Saturday, February 26, 2011

Josef Koudelka

Josef Koudelka, born in Moravia, made his first photographs while a student in the 1950s. About the same time that he started his career as an aeronautical engineer in 1961 he also began photographing Gypsies in Czechoslovakia and theater in Prague. He turned full-time to photography in 1967. The following year, Koudelka photographed the Soviet invasion of Prague, publishing his photographs under the initials P. P. (Prague Photographer) for fear of reprisal to him and his family. In 1969, he was anonymously awarded the Overseas Press Club's Robert Capa Gold Medal for those photographs.

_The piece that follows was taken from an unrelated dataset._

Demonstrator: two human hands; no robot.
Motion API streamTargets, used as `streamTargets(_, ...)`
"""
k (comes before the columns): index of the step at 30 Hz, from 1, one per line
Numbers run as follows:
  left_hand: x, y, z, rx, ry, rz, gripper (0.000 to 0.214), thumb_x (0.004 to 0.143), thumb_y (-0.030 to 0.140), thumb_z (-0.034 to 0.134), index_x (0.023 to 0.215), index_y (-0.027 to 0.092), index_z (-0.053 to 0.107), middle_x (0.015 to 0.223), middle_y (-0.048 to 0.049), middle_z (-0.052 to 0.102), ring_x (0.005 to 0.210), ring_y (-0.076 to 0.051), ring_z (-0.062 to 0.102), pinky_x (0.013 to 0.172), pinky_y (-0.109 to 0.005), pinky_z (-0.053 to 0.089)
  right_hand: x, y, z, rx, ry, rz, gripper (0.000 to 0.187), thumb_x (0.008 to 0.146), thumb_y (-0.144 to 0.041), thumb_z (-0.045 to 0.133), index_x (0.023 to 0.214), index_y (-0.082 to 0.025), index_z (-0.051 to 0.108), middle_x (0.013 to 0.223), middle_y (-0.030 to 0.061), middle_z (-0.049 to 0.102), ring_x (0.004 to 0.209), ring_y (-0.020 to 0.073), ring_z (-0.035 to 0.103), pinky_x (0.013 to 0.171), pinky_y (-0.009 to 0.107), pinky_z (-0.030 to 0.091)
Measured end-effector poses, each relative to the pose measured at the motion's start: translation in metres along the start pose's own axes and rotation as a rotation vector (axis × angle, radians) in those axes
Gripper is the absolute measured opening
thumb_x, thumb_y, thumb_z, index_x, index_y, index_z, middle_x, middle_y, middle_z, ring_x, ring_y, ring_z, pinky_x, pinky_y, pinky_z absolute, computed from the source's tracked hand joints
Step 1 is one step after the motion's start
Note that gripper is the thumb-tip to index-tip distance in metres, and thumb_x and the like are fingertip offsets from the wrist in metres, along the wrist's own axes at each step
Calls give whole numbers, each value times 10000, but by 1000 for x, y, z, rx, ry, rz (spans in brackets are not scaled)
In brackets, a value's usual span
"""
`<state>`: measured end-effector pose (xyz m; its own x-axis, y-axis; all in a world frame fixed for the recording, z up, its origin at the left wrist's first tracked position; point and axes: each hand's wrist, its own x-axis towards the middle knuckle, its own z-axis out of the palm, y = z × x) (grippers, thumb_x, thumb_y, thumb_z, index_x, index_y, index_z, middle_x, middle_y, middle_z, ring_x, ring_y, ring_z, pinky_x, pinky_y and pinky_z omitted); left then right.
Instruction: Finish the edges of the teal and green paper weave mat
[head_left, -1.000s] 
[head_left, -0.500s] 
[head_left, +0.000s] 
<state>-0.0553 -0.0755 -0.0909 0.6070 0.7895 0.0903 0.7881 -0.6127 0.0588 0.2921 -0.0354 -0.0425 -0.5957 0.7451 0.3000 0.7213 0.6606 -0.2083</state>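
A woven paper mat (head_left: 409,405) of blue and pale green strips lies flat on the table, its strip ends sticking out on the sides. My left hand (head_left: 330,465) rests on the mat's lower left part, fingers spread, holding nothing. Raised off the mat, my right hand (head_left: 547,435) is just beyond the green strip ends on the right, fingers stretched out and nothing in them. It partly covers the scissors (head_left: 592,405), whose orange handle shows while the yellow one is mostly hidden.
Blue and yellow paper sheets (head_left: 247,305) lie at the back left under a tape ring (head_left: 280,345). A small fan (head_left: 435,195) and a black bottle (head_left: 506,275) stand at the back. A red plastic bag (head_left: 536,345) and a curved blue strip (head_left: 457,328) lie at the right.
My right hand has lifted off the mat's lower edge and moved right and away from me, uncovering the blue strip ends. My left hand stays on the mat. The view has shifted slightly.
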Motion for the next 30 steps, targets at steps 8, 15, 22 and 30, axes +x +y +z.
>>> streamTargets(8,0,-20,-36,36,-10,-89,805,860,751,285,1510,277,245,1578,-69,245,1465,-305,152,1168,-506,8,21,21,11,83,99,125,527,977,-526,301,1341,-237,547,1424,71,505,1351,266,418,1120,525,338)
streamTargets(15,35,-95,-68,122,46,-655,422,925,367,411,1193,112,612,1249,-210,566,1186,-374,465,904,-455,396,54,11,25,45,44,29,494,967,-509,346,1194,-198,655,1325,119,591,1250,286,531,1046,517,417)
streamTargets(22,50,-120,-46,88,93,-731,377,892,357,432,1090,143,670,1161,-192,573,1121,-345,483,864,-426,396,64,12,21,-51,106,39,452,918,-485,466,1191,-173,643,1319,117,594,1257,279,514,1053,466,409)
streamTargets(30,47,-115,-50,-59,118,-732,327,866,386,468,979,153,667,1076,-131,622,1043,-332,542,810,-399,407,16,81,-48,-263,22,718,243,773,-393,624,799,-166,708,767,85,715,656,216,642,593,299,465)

Known for his highly formalized, sensitive images of the vestiges of gypsy life, Czech photographer Josef Koudelka has been traveling the world since 1962, documenting their communities in Eastern Europe, England, Ireland, France, and Spain. Living as his subjects do, constantly on the move and defiantly independent, Koudelka has always refused magazine and commercial assignments, and has worked for years without a permanent darkroom. Focusing on the rituals of everyday life, on birth, marriage, and death, he has produced years of work, including Theater, Gypsies, Prague 1968 (Invasion), Exiles, and Chaos.
"I try to be a photographer. I cannot talk. I am not interested in talking. If I have anything to say, it may be found in my images. I am not interested in talking about things, explaining about the whys and the hows. I do not mind showing my images, but not so much my contact sheets. I mainly work from small test prints. I often look at them, sometimes for a long time. I pin them to the wall, I compare them to make up my mind, be sure of my choices. I let others tell me what they mean. [To Robert Delpire] My photographs, you know them. You have published them, you have exhibited them, then you can tell whether they mean something or not." -Josef Koudelka
What interests me and inspires me is his methodology that he employs, much like Annie Leibovitz in her early days of photographing for Rolling Stone, where many of her piers attributed her ability to 'blend in' and not be noticed, thus giving her the complete trust and confidence of her stubjects. Although admitted that Josef Koudelka project may have been otherwise motivated, his passion and results are something special. 
This follows on a series of Documentary Photographers I'm looking at.

1 comment:

al said...

Czech artists are amazing, generally speaking. They still have a preference for black/dark atmosphere, guess it has to do with post-Communist era. I love Josef Koudelka's work and I agree that his biography is a very interesting one, worth have a look at it.